* [Task prompt]: From the first line of the material through the line that holds "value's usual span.", repeat each line exactly and skip any picture.

* [Raw data]:
>>>>>

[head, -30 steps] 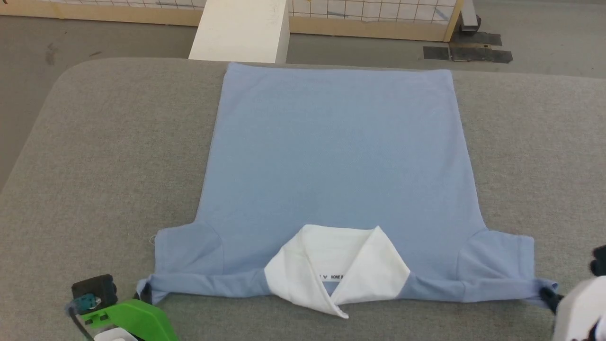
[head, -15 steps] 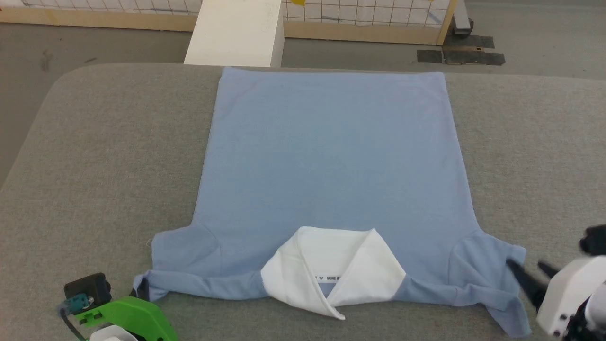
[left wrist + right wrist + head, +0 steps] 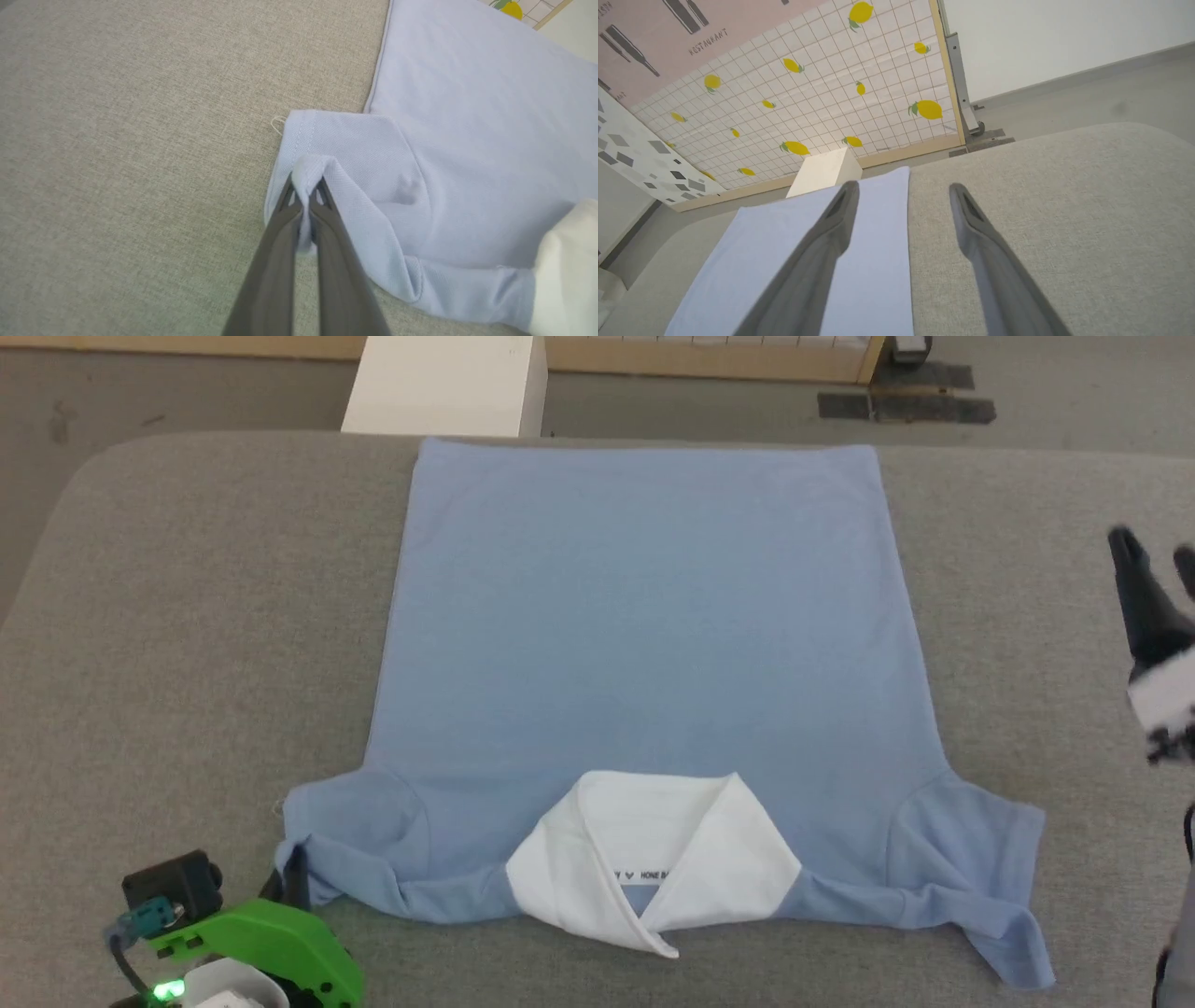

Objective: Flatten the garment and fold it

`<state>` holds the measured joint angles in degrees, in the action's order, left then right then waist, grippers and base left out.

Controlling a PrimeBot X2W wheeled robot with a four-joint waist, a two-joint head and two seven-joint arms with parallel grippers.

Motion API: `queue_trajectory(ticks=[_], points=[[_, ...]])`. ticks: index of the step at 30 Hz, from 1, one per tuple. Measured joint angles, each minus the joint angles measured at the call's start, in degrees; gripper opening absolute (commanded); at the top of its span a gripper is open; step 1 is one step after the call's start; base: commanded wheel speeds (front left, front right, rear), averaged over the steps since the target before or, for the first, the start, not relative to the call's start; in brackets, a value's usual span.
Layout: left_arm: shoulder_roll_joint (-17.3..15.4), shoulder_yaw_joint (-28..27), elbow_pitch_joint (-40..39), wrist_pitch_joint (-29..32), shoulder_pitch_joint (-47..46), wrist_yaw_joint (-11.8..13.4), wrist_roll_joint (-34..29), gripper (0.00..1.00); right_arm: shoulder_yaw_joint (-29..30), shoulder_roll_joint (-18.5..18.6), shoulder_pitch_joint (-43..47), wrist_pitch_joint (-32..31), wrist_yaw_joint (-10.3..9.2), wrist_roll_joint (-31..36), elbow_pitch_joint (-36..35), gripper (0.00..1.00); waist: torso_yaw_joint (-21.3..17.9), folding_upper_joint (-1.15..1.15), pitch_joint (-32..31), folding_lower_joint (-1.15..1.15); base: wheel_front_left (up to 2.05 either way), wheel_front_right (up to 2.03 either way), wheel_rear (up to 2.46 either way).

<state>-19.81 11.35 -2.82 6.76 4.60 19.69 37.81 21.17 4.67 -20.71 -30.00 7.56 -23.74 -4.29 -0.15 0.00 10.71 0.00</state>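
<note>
The garment point(image 3: 644, 616) lies spread in the middle of the grey fabric-covered desk point(image 3: 187, 616). Its white collar point(image 3: 653, 859) sits at 6 o'clock, nearest the robot, and its hem point(image 3: 644, 448) at 12 o'clock, almost at the far edge. So it points collar-first at the robot, with its long axis running from 6 to 12. No button or logo shows, so it is probably back-side up, though I can't be sure from here. The body panel is smooth. The trouble is along the shoulder line, where a ridge of cloth runs out from the collar on both sides.

At about 7 o'clock the left tool point(image 3: 306, 196) is pressed together on a fold at the edge of the left sleeve point(image 3: 345, 821). The right sleeve point(image 3: 980, 859), at 5 o'clock, lies loose and rumpled, its corner trailing toward the desk's near edge. The right tool point(image 3: 1156, 551) hangs spread wide over bare desk at 3 o'clock, well apart from the cloth and holding nothing.

To flatten well, I'd say the left sleeve wants a low, gentle draw toward 9 o'clock. The loose sleeve needs a matching pull toward 3, kept even so the collar stays centred.
</note>
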Motion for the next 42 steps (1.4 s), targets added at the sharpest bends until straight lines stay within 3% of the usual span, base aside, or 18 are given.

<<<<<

* [Your solution]:
[head, -30 steps] 
[head, -15 steps] 
[left wrist + right wrist + head, +0 steps] 

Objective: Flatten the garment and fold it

`<state>` holds the measured joint angles in degrees, in the action's order, left then right then waist, grippers and base left out.

Controlling a PrimeBot X2W wheeled robot with a four-joint waist, a two-joint head and two seven-joint arms with parallel grippers.

Motion API: `queue_trajectory(ticks=[_], points=[[_, ...]])`. ticks: index of the step at 30 Hz, from 1, one per tuple. Measured joint angles, each minus the joint angles measured at the call's start, in degrees; gripper opening absolute (commanded); at the top of its span a gripper is open; step 1 is one step after the call's start; base: commanded wheel speeds (front left, front right, rear), averaged over the steps since the target before or, for the first, the start, not relative to the call's start; in brackets, a value's usual span.

There is nothing further to this answer.